In June 2014, another military operation – Operation Zarb-e-Azb – brought 6000 thousand families from the North Waziristan here. They are now registered as Internally Displaced Persons (IDPs) with the local government here in Dera Ismail Khan.

The locals of Dera feel that the Dawar, Wazir and Mahsud tribes from the North and South Waziristans have brought different tribal cultures with them to the city, enriching the local culture.

Even though eight years is too short a time, evidence of acculturation can be observed at multiple levels among interacting cultures. “All these different cultural groups have their own particular way of living which makes Dera a cultural melting pot that is still quite unique to the rest of the country,“ said Zeeshan Qasim, an instructor in Sociology at the Mass Communication Department in Gomal University, Dera Ismail Khan.

According to the last census in 2017, the population of Dera Ismail Khan stood at 217,457 with an annual growth rate of 3.26%. The population is the mix of the ethnic Baloch, Syed, Punjabi Rajput and Pashtun segments, while a significant number of Urdu speaking immigrants are also there. Seraiki is the native language of local people.

Most of the tribesmen from Waziristan did not know the local Saraiki language or the widely spoken or understood national language, Urdu.

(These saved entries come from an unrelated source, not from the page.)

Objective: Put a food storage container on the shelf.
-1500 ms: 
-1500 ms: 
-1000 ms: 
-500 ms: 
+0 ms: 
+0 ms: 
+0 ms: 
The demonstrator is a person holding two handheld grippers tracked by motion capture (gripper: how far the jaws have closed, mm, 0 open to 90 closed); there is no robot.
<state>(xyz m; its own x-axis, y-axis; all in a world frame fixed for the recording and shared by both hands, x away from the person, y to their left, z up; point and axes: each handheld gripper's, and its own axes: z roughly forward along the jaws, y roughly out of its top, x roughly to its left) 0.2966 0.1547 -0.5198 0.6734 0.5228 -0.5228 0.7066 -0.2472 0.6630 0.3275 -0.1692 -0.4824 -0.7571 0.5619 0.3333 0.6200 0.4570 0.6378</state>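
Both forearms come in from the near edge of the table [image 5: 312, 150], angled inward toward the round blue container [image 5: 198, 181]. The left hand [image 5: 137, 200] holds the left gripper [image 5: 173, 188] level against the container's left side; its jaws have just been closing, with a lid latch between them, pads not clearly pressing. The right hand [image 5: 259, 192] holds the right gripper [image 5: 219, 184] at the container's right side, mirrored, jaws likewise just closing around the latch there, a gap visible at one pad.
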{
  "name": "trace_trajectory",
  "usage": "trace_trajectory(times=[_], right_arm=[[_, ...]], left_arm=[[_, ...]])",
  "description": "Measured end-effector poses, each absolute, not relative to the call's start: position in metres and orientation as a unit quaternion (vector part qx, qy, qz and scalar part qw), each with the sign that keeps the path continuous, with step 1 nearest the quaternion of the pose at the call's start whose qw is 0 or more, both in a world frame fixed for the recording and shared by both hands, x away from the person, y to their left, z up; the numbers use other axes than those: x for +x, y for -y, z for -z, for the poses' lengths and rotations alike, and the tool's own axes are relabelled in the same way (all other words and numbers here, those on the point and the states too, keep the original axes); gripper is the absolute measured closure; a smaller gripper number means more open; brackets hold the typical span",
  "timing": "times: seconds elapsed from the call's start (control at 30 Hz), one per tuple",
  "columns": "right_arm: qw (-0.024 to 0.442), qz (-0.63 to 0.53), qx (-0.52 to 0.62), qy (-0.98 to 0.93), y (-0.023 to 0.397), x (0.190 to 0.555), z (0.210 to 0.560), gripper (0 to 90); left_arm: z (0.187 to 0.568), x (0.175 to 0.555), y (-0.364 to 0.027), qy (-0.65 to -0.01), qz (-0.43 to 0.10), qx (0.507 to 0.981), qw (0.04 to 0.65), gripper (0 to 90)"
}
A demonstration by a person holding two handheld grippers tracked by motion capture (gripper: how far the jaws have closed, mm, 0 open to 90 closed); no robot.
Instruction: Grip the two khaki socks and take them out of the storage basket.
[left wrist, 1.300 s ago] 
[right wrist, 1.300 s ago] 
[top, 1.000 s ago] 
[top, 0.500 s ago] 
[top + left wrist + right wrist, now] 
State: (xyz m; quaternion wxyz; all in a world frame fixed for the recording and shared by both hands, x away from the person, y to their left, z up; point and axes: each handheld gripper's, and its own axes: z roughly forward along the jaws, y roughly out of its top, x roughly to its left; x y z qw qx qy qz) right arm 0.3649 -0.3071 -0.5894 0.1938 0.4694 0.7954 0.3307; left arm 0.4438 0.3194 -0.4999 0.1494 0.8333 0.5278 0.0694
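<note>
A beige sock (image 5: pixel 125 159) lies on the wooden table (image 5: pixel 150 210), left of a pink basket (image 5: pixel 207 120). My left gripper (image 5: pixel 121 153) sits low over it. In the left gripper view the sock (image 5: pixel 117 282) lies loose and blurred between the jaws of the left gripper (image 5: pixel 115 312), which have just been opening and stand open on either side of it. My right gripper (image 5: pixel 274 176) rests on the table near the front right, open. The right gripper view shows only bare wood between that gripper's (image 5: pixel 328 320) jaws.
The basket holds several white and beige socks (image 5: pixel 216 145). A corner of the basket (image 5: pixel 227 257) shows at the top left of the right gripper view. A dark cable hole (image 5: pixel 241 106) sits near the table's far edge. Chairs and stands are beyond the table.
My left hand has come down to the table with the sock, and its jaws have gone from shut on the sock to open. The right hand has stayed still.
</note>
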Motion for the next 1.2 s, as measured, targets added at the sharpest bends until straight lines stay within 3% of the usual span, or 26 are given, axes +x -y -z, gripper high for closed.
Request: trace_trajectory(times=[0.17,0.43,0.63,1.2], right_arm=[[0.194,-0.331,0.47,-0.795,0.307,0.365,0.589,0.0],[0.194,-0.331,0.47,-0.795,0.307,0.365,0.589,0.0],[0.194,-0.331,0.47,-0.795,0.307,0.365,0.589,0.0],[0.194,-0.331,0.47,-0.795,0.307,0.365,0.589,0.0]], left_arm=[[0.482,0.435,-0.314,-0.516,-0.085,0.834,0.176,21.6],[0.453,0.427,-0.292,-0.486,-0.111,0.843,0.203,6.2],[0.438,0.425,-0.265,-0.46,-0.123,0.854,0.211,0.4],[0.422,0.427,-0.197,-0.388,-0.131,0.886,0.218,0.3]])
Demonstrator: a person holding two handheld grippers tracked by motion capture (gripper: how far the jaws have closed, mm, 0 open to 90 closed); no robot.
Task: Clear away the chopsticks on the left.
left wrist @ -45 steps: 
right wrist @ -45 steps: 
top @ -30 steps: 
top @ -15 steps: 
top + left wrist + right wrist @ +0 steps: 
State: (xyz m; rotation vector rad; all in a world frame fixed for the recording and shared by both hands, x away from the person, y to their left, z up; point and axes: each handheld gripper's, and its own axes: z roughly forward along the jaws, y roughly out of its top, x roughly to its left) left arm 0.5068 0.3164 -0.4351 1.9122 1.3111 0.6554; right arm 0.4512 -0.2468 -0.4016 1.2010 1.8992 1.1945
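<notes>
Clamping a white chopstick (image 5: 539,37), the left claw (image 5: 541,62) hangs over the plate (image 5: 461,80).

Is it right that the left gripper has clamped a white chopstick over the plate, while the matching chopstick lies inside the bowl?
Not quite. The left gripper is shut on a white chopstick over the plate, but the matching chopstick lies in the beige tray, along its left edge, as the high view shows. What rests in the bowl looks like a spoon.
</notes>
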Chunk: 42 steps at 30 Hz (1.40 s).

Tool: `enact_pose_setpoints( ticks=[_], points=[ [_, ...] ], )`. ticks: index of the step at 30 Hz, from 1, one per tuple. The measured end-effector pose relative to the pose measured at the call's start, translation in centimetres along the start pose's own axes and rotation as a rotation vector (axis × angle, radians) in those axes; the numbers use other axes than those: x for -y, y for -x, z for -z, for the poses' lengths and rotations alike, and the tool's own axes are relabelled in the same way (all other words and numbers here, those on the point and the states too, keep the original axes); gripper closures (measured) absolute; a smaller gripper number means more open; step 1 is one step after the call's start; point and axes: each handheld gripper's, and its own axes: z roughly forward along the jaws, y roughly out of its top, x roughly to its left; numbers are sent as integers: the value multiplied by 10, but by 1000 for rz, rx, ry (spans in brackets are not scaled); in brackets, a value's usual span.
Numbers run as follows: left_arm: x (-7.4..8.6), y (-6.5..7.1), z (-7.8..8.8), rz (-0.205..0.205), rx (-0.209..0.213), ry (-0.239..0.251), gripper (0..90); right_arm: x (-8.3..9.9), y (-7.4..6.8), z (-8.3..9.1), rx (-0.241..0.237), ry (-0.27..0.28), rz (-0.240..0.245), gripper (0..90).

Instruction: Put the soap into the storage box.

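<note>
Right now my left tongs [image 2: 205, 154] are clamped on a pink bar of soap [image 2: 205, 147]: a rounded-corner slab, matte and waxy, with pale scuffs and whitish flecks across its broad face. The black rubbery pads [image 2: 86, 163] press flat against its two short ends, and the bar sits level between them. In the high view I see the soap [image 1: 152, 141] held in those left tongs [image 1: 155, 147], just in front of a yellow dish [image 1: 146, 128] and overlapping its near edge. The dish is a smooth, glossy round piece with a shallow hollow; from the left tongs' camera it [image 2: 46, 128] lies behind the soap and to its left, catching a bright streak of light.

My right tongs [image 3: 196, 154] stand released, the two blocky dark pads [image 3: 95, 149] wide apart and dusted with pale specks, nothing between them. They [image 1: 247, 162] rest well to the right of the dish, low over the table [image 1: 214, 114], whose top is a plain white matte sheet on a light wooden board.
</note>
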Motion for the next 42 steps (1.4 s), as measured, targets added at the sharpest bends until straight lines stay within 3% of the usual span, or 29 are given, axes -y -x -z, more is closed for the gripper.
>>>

“Being an IDP, we faced many problems in accessing shelter and food because we could not express ourselves in Seraiki or Urdu language,” Sher told News Lens. Sher who now lives as an IDP in the Qasorya Town of DI khan has never been to school.

After displacement, most tribesmen have had to learn and speak Seraiki and Urdu in order to survive and become relevant in an ethnic milieu quite different from theirs.

Likewise, many of the local Seraiki people have adopted tribal traditions. They now know about attan, the traditional folk dance that Pashtun tribesmen perform, Pashtu music, attire and cuisine.

Music shops in Dera sell Pashtu CDs released by Waziristani musicians who also sing in Seraiki. The late Kamal Mahsud who used to sing in Seriaki is popular among the Dera community.

“The views of local people about tribesmen have changed after their migration here,” Farooq Adil, a social worker based in Dera, told News Lens. “The locals thought they were savages – that’s the image that books and media give of tribesmen here and in the west. This impression couldn’t be more further from reality. The tribesmen are friendly and hospitable. We participate in each other’s events. Many local people are now married into families that come from the tribal areas.”

Adil said most women form Waziristans had never been to school but after arrival in Dera they had taken to education. On other hand, being restricted to their homes, the women of Waziristans observed purdhah covering their faces with veil). The same culture of purdah is now being adopted by the local women, according to Adil.

Noor Muhammad Mahsud, a tribal elder, said that local cultures and identities are under threat from globalization pushed by the western countries. “Our culture and youth are exposed to globalization under the garb of NGO culture when there is no acceptance of globalization in our tribal community.”

Historically speaking, says former provincial minister and writer Amin Gandapoor, a retired army officer, all conquered tribes have adopted local cultures of the victors, so there is hardly anything different in case of Dera.